Drywall has been the go-to construction material for decades– it can be used to construct ceilings and walls, and even several designs feature like arches and eaves. This material has been a staple in the industry because it is relatively durable and relatively easy to install and repair. Run by effective project management tools, many building projects that use drywall have succeeded. However, several disadvantages come with it, such as its susceptibility to water damage and recycling difficulty.
Modern innovations have once again solved a few of construction’s problems. Around the early 2000s, MgO boards, or Magnesium Oxide boards, have been getting attention in the industry. Many take advantage of its potential and have dubbed it “a greener alternative to drywall.”
What are MgO Boards?
MgO boards are construction panels that are made by combining magnesium and oxygen through heat and pressure to create MgO, or magnesium oxide. Once the heating process is done, the product shares the same characteristics as stone.
To turn them into panels, the stone-like material is crushed and ground into a fine powder. It is then mixed with water, perlite, chloride, sulfate or Epsom salts, and wood dust (cellulose), among other materials.
Uses of MgO Boards
MgO boards are similar to drywall in the sense that they can be used almost everywhere in constructing buildings. Specifically, they can be applied for houses as firewalls, wall panels, tile backers, ceiling boards in the interior, and sheathing, trim, siding, and fascia on the exterior.
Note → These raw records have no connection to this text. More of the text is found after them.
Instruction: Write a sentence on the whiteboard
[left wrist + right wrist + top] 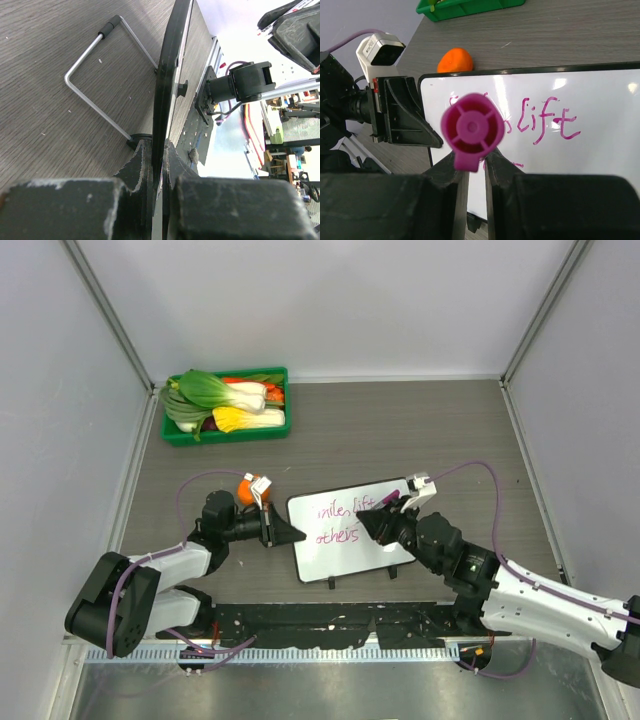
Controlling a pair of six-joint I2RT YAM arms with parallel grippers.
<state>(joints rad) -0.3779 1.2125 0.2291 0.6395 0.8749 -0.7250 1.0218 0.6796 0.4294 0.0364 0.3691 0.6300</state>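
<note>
Currently the whiteboard (pixel 350 558) is sitting near the middle of the table (pixel 450 430), carrying the sentence (pixel 338 523) in two pink lines. The left gripper (pixel 296 533) is clamping its left edge. The right gripper (pixel 372 521) is pinching a magenta marker (pixel 472 129) just past the second line; whether the tip is touching, I cannot tell. Writing is probably nearing its end, so the next move is calling for a light, steady stroke or a clean lift. An orange (pixel 245 491) is lying close by the left gripper.
</note>
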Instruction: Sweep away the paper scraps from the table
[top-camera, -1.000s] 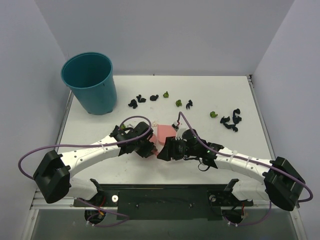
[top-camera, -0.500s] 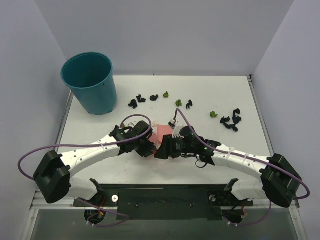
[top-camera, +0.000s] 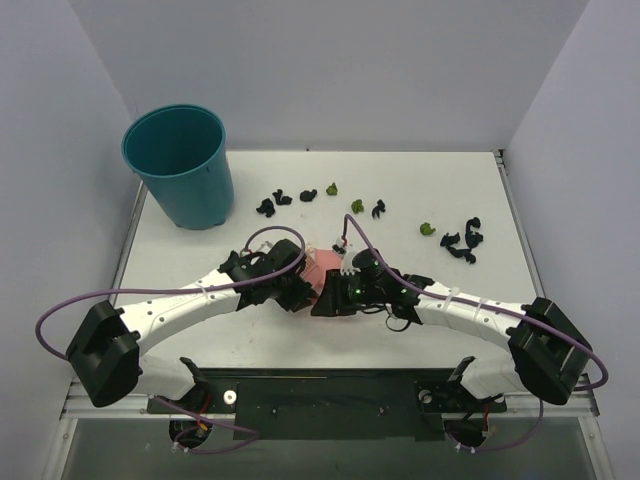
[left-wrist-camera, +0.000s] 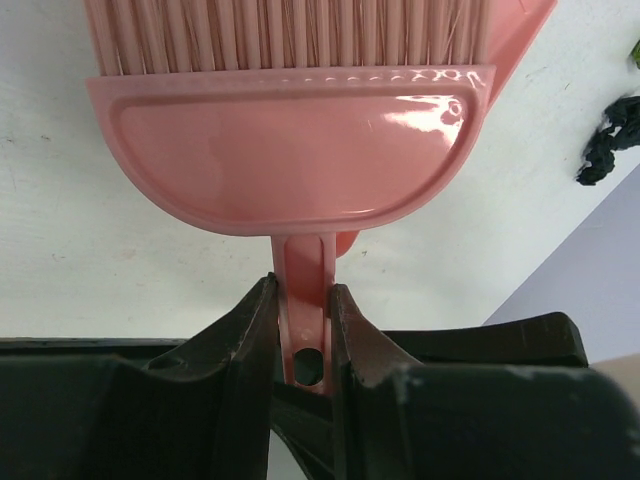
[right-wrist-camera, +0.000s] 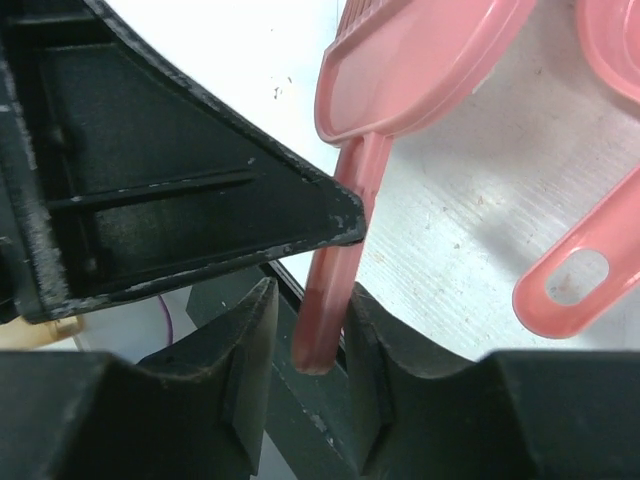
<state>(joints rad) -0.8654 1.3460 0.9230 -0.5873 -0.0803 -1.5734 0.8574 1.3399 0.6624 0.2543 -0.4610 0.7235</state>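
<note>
Nearest, low over the front half of the table (top-camera: 420, 190), both arms bent inward and almost nose to nose. On one side the left tool (left-wrist-camera: 303, 297), pressed together on the thin stem of the pink brush (left-wrist-camera: 290, 160), fingers touching the stem on both sides, bristles pointing away. Same pose as a second ago, no shift to speak of. On the other side the right tool (right-wrist-camera: 312, 300), slid leftward since then, elbow drawn in from the table's right edge, now tight against its neighbour and hiding more of the pink than before. Fingers set either side of a pink handle (right-wrist-camera: 340, 260), one touching it, a dark sliver beside the other; real pinch or mere closeness, cannot tell. Brush or dustpan, cannot tell either. Just right of it, a second pink handle (right-wrist-camera: 625, 245) with a hole near its end, lying free on the table. Farther back, the paper scraps (top-camera: 465, 240), unmoved: a black knot at far right with one green wad beside it, then a loose row of black and green wads across the middle. Farthest, at the back left corner, the teal bucket (top-camera: 195, 195), upright, apart from the scraps.
</note>
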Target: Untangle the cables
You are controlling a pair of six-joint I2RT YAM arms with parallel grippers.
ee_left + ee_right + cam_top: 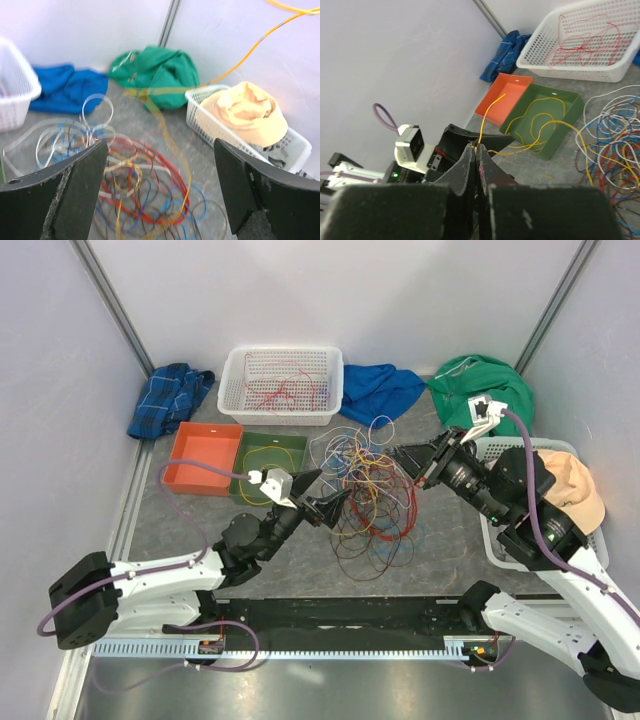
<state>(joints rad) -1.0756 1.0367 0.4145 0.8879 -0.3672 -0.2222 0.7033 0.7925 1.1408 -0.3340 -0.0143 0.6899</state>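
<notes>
The cables (pixel 366 498) lie in a loose tangle of red, orange, yellow, blue, white and brown loops mid-table. My left gripper (pixel 328 493) is open at the tangle's left edge. In the left wrist view its fingers (pixel 75 187) stand wide apart above the loops (pixel 145 192), holding nothing. My right gripper (pixel 399 452) is at the tangle's upper right. In the right wrist view it (pixel 476 148) is shut on a thin yellow cable (pixel 489 116) that rises from the tips and also trails towards the green tray. A taut yellow cable (pixel 250 47) crosses the left wrist view.
A white basket (pixel 240 368) with red cables stands at the back. An orange tray (pixel 203 458) and a green tray (pixel 252 443) with yellow cables lie left. Plaid (pixel 170 395), blue (pixel 375 390) and green (pixel 480 385) cloths lie behind. A basket (pixel 492 530) with a tan cap stands right.
</notes>
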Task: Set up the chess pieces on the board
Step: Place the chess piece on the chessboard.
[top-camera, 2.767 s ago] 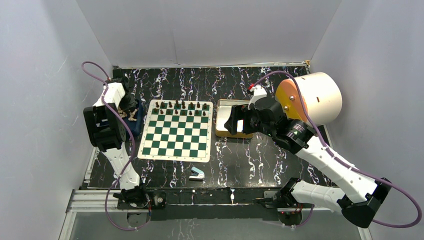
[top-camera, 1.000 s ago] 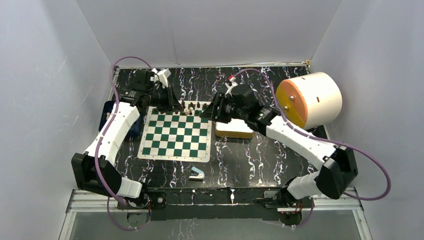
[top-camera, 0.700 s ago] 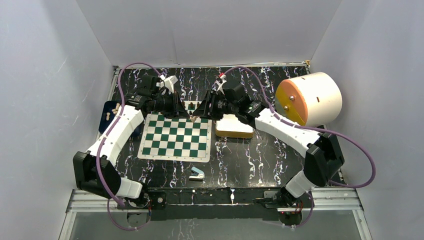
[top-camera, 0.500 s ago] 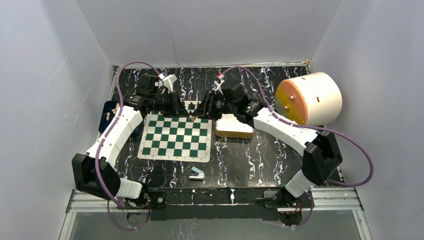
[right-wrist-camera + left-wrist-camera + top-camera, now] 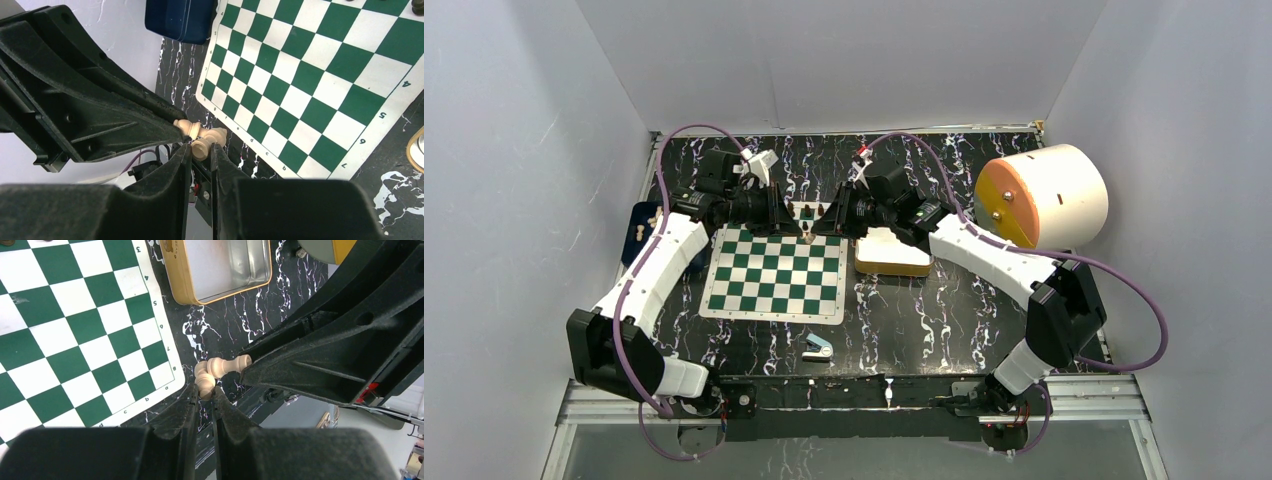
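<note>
The 2 claws meet tip to tip in the air, above the far edge of the board. The left claw is squeezed tight and pinches the left pale piece, a tiny wooden one, by 1 end. The right claw has its 2 fingers close together and pinches the right pale piece. The 2 pieces touch each other right between the claws and make a bent shape.

The board lies flat below the claws and runs from under them toward the arm bases. A few dark pieces stand at its far edge, just below the claws.

An open tin, shiny inside with a gold rim, sits just beside the right claw on its outer side, next to the board. A blue tray sits out past the left claw, beside the other edge of the board. A few more pale pieces lie in it.

A little blue and white stapler lies past the near edge of the board, well apart from both claws. A big white drum with an orange face sits far out beyond the right claw.
</note>
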You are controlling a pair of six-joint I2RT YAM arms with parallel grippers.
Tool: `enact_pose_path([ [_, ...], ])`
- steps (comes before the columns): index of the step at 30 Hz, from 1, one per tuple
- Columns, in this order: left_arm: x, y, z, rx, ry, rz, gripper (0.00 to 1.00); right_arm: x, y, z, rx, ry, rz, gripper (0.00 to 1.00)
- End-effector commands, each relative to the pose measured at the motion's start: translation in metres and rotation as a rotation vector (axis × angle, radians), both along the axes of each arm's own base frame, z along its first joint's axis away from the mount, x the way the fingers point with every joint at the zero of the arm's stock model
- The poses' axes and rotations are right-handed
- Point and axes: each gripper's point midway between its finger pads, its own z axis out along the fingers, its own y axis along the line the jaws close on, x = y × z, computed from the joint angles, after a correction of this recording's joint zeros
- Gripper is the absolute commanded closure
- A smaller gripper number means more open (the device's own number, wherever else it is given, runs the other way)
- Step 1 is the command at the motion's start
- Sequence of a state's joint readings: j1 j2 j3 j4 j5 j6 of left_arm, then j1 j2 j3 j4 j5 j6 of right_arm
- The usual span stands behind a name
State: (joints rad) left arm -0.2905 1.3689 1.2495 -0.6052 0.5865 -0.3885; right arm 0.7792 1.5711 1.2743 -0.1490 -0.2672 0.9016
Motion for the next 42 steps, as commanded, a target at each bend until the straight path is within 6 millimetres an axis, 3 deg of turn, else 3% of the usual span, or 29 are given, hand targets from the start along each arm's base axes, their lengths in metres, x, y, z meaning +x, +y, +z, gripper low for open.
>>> enact_pose_path([
  [1,-0.013,0.0,0.014,-0.023,-0.035,-0.029,1.0,0.011,0.005,0.014,0.011,-0.064,0.003,0.79],
  [7,-0.011,0.003,0.011,0.0,-0.036,-0.014,1.0,0.008,-0.002,0.001,-0.04,-0.068,0.014,0.87],
  [11,-0.01,0.016,-0.002,0.081,-0.022,0.03,1.0,0.003,-0.012,-0.012,-0.127,-0.095,0.018,0.9],
  [20,-0.003,0.083,-0.037,0.407,-0.024,0.293,1.0,-0.044,-0.013,-0.051,-0.349,-0.24,0.164,0.92],
  [26,-0.002,0.104,-0.04,0.443,-0.014,0.408,1.0,-0.068,-0.007,-0.081,-0.444,-0.395,0.231,0.92],
  [36,-0.006,0.134,-0.052,0.432,0.053,0.483,1.0,-0.077,-0.003,-0.119,-0.515,-0.486,0.294,0.89],
  [42,-0.009,0.139,-0.058,0.389,0.091,0.504,1.0,-0.075,-0.001,-0.13,-0.527,-0.486,0.298,0.89],
])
Friendly to the environment
One of the most significant benefits of magnesium oxide boards is its positive impact on the environment. As previously mentioned, MgO boards do not contain chemicals like benzene, ammonia, and asbestos, which also have negative environmental effects.
Aside from the direct effects, MgO board production has additional long-term environmental benefits. First is its extended lifespan. Because of MgO boards’ incredible strength and resistance to several factors, buildings will tend to stand longer and thus won’t need significant repairs or renovations.
One other long-term effect MgO board manufacturing has is a reduced carbon footprint. It consumes only about 25% to 50% of the energy needed to produce calcium hydroxide or Portland cement. Additionally, the extreme green curing phase allows the material to capture CO2 carbon dioxide.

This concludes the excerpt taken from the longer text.